The UAO will follow-up on planned management actions arising from UAO reports.  All reported action plans will remain open and subject to ongoing UAO status monitoring and reporting until cleared by the UAO.  A summary follow-up report will be provided to senior management and the Audit Committee on a semi-annual basis.


UAO professionals and any third parties engaged outside by UAO to conduct assurance or consulting services will have the appropriate competency to conduct the requisite tasks and make appropriately informed judgments for assigned engagements.  All UAO professional staff must obtain sufficient continuing professional education (CPE) or equivalent hours/credits to maintain professional certifications, designations, and necessary levels of professional competency and technical knowledge.

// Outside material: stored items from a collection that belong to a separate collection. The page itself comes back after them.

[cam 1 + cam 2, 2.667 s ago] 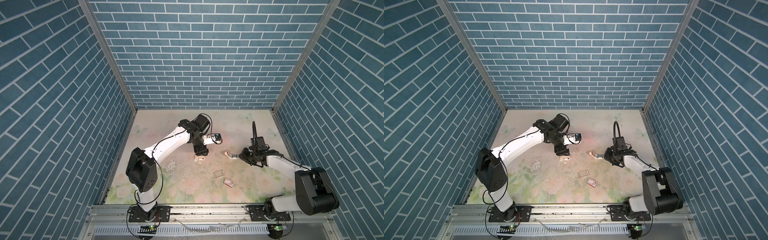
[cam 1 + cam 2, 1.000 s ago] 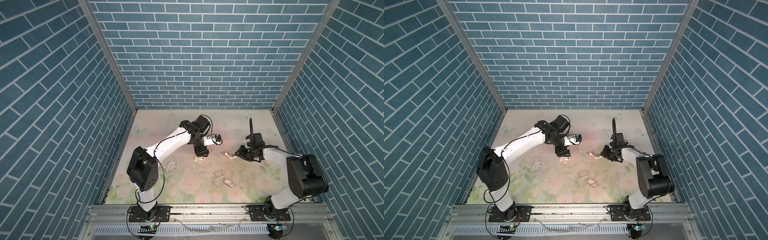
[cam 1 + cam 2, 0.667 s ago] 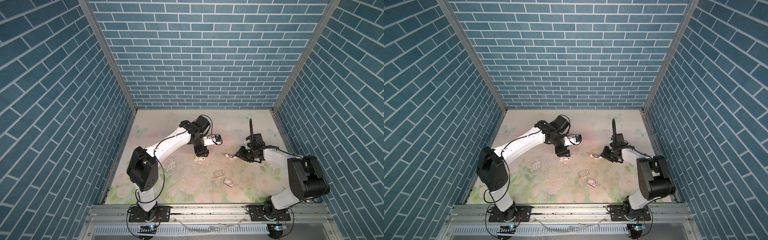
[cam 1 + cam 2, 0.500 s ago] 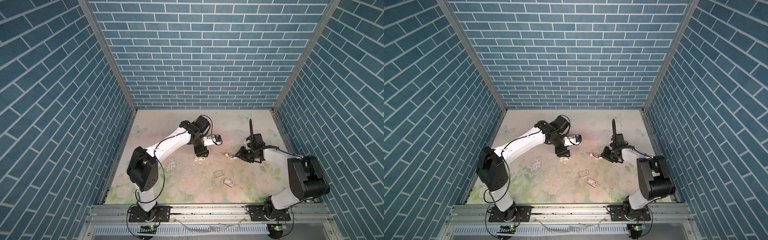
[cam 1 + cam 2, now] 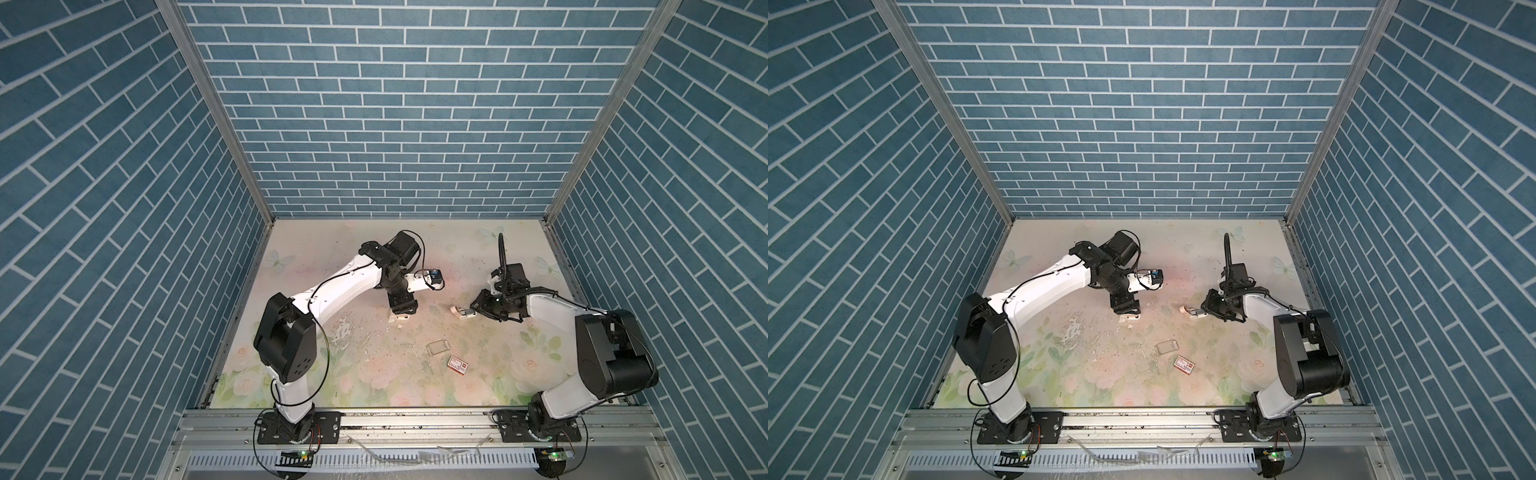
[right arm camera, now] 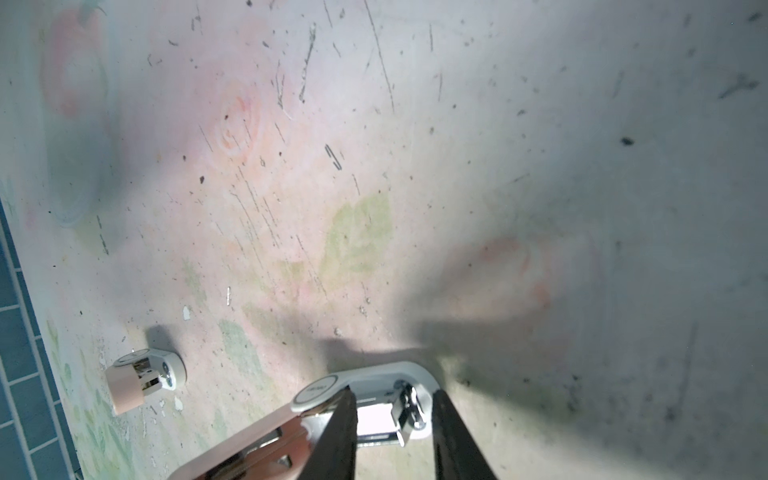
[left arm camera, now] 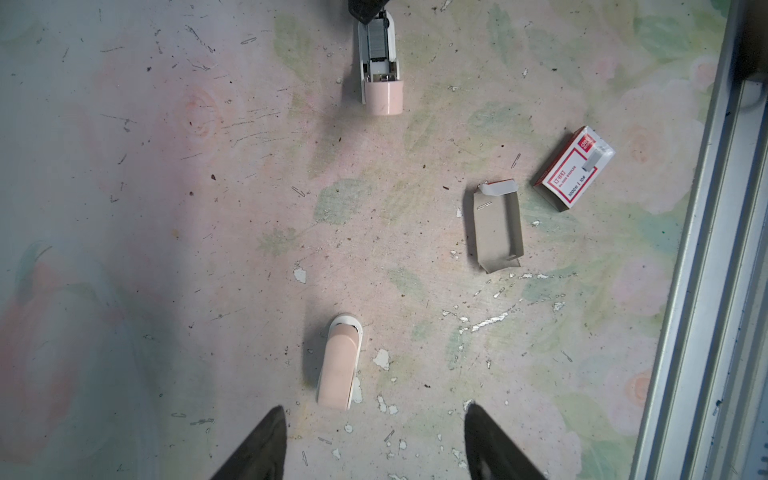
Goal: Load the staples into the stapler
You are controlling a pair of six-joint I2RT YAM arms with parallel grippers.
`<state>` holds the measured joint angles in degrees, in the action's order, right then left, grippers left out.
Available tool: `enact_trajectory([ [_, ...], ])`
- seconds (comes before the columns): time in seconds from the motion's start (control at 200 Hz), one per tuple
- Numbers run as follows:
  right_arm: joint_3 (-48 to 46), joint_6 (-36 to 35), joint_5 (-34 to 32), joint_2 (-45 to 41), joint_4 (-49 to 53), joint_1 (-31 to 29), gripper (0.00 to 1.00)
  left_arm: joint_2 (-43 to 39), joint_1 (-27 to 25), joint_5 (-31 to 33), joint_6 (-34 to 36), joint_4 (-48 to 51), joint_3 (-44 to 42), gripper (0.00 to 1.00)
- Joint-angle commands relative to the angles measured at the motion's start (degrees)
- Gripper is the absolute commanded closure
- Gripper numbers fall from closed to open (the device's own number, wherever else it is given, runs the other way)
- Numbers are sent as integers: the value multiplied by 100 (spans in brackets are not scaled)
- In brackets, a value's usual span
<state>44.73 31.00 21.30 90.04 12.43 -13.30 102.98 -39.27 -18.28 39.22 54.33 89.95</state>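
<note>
Straddling the open stapler (image 5: 463,312) right of centre in both top views, my right gripper (image 6: 395,399) is narrowly parted; whether it pinches I cannot tell. The staples (image 7: 377,39) already lie in its channel, so only shutting it seems left. My left gripper (image 7: 374,409) hangs wide apart, empty, by a second stapler (image 7: 338,361), closed.

Left arm (image 5: 332,286) extended forward, wrist pitched down, left claw (image 7: 374,411) spread wide. Right arm (image 5: 552,307) low, elbow out, right claw (image 6: 394,395) aimed at centre, fingers narrowly spaced; can't tell if gripping.
</note>
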Motion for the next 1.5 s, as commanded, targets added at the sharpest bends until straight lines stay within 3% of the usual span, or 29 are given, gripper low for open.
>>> enact_trajectory([
  [0.0,98,-233,-90,108,84,-16,68,37,7,-78,-37,54,-44,31],
  [0.39,-58,-367,106,266,-186,-19,69,29,7,-84,-55,61,-30,31],
  [0.94,-509,-293,436,-194,-498,-19,70,227,-17,-205,-116,67,264,30],
  [1.395,-556,-5,237,-650,-524,-18,69,1684,-322,-468,378,334,1835,30],
  [1.495,-518,95,-132,-897,-214,7,70,1981,-374,-450,505,400,2119,30],
])
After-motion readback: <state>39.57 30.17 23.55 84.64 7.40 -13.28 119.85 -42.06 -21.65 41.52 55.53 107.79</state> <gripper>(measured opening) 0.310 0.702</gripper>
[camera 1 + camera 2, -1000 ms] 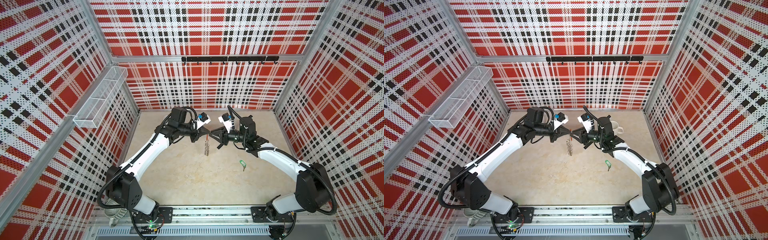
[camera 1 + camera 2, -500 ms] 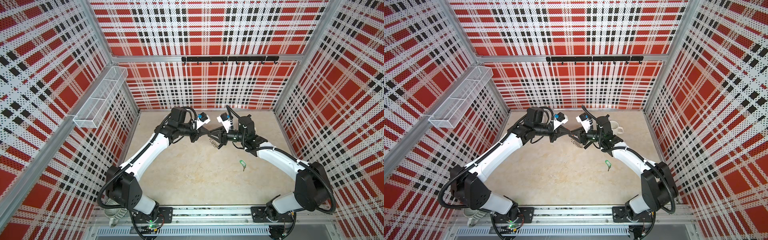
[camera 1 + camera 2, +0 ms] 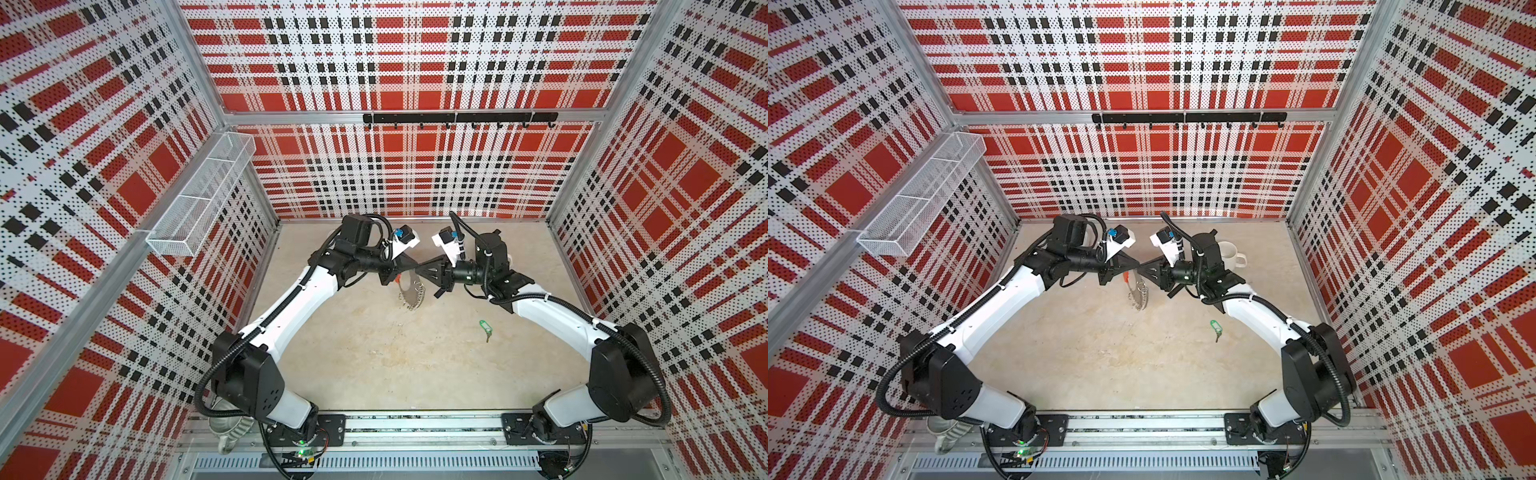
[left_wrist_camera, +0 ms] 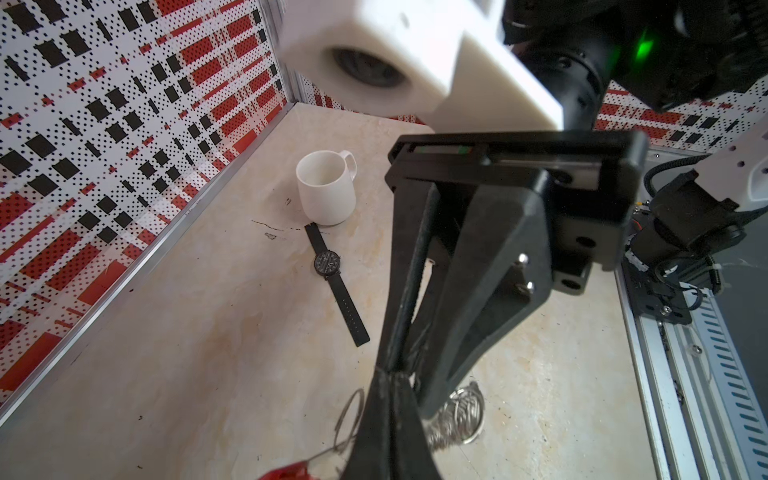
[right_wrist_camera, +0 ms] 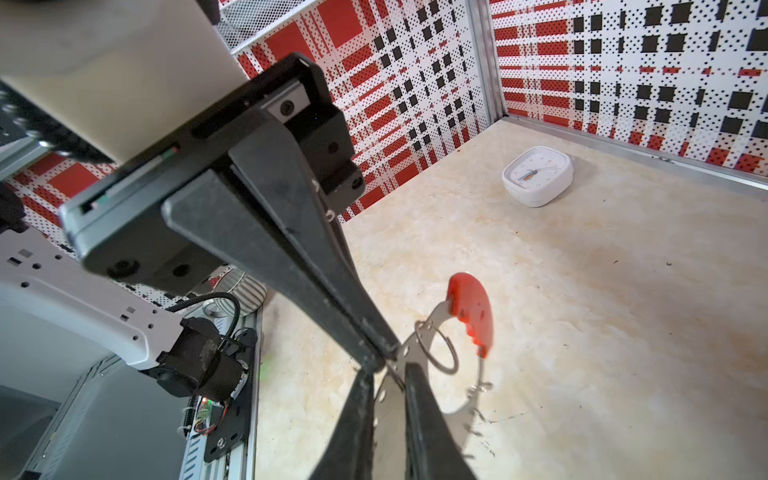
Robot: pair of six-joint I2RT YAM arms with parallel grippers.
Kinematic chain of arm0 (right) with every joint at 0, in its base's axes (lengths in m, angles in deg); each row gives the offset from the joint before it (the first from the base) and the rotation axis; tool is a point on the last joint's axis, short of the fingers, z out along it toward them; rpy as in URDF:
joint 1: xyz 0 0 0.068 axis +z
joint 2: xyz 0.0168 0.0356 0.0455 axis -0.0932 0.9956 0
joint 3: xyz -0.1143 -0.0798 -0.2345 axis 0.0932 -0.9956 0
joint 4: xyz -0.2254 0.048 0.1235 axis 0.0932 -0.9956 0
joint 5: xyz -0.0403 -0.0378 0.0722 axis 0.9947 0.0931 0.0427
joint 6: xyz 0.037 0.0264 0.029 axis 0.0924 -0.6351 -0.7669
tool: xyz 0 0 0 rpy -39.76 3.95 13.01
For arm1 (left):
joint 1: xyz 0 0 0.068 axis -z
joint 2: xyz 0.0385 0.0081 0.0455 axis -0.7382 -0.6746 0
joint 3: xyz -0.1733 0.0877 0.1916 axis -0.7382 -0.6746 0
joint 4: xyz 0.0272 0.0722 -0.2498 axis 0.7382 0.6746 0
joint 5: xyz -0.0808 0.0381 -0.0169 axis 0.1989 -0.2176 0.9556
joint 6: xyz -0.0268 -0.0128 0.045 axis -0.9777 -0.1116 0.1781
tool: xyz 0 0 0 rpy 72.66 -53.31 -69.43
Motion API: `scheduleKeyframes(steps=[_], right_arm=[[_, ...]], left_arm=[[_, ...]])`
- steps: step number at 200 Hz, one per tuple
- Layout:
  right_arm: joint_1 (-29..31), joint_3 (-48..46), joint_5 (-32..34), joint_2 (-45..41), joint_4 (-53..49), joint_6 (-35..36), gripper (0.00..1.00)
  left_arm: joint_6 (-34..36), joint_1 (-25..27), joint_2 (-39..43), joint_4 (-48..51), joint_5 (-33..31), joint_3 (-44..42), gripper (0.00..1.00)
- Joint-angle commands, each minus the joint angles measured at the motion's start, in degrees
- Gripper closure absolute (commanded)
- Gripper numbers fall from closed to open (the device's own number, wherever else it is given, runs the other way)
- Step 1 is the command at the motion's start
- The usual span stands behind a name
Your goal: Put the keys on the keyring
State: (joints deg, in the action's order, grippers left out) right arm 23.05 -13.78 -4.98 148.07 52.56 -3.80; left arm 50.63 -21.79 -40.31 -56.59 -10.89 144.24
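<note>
Left end effector (image 4: pixel 388 376): pinched together on the rim of the keyring (image 3: pixel 409 290), which hangs above the table (image 3: pixel 374 357). My right end effector (image 5: pixel 388 374) straddles the ring's grey band, tip to tip with the left (pressing or not: cannot tell). The keys (image 3: pixel 484 327) lie flat on the table, well apart, beside my right forearm.
</note>
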Motion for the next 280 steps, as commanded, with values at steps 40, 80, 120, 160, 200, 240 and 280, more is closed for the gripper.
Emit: scheduleKeyframes(steps=[40,80,120,160,200,240,280], right_arm=[[0.3,0.8,0.9,-0.5,0.7,1.2,0.93],[0.3,0.8,1.5,-0.7,0.7,1.0,0.95],[0.5,0.5,5.4,-1.2,1.0,0.2,1.00],[1.5,-1.7,7.4,-2.7,6.2,-1.7,1.00],[2.2,-2.2,8.7,-2.9,7.7,-1.8,1.00],[2.3,-5.4,13.0,-4.9,12.0,-2.0,1.00],[2.3,-7.9,14.0,-5.9,17.2,-4.2,1.00]], left_arm=[[0.2,0.5,0.7,0.7,3.0,1.5,1.00],[0.2,0.5,0.7,0.7,2.7,1.5,1.00],[0.3,1.2,0.3,0.7,1.3,1.5,1.00],[0.2,1.6,0.3,0.7,0.6,1.5,1.00],[-0.3,1.6,0.9,0.1,-0.8,1.2,0.84],[-11.3,-0.5,4.9,-11.9,-2.7,-3.6,0.63],[-29.4,-4.5,12.4,-35.3,-3.4,-15.8,0.64]])
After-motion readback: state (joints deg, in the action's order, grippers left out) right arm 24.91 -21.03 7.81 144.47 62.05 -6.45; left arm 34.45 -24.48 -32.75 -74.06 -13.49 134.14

The UAO will maintain a quality assurance and improvement program that covers all aspects of the internal audit activity. The program includes ongoing quality activities and assessments as well as periodic evaluations of the internal audit activity’s general conformance with the IIA’s IPPF including the Definition of Internal Auditing and the Standards and an evaluation of whether internal auditors apply the Code of Ethics. The program also assesses the efficiency and effectiveness of the UAO and identifies opportunities for improvement.

The Chief Audit Executive will communicate to senior management and the Audit Committee on the UAO’s quality assurance and improvement program, including results of ongoing internal assessments and external assessments conducted at least every five years.


Approved this 26th day of January, 2017.